Required work: Only a single number is expected: how many lines of the data hold the word "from".

-- Source data follows --

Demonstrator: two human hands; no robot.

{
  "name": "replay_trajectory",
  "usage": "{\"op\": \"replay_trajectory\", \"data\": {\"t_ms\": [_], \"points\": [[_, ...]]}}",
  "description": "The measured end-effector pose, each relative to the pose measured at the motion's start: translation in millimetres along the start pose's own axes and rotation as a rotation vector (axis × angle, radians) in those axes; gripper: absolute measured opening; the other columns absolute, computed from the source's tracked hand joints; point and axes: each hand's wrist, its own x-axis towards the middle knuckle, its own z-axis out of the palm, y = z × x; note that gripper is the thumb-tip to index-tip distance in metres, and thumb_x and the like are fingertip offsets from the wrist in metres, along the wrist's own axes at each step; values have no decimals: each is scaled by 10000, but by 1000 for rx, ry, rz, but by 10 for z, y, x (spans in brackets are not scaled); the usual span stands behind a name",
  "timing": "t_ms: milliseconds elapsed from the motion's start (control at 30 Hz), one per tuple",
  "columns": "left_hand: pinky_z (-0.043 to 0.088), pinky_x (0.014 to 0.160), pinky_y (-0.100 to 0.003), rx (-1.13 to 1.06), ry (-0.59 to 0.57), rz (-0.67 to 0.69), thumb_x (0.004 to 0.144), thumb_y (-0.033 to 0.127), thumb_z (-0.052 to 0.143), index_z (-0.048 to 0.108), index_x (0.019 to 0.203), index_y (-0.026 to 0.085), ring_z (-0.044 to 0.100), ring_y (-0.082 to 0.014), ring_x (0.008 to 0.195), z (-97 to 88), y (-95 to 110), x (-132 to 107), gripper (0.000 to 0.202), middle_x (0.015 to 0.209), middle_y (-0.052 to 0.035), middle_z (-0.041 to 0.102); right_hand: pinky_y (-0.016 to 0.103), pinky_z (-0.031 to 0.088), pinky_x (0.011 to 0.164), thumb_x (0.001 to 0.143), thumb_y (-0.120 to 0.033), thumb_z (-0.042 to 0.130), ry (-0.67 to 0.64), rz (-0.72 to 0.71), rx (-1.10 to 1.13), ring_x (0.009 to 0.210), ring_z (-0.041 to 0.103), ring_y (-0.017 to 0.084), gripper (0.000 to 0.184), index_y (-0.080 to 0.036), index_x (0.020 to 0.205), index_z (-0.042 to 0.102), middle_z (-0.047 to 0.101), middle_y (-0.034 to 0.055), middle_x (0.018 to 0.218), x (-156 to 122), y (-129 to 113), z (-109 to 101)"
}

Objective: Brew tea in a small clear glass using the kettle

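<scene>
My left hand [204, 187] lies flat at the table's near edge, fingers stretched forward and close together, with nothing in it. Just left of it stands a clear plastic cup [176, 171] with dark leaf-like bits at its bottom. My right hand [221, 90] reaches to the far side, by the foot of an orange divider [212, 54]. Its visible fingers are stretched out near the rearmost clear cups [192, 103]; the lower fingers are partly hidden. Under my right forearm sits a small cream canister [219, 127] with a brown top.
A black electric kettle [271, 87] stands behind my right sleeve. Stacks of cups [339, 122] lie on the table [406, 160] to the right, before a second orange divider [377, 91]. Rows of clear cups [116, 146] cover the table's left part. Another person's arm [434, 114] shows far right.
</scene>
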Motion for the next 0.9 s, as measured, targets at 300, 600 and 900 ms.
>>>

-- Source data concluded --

Solution below: 2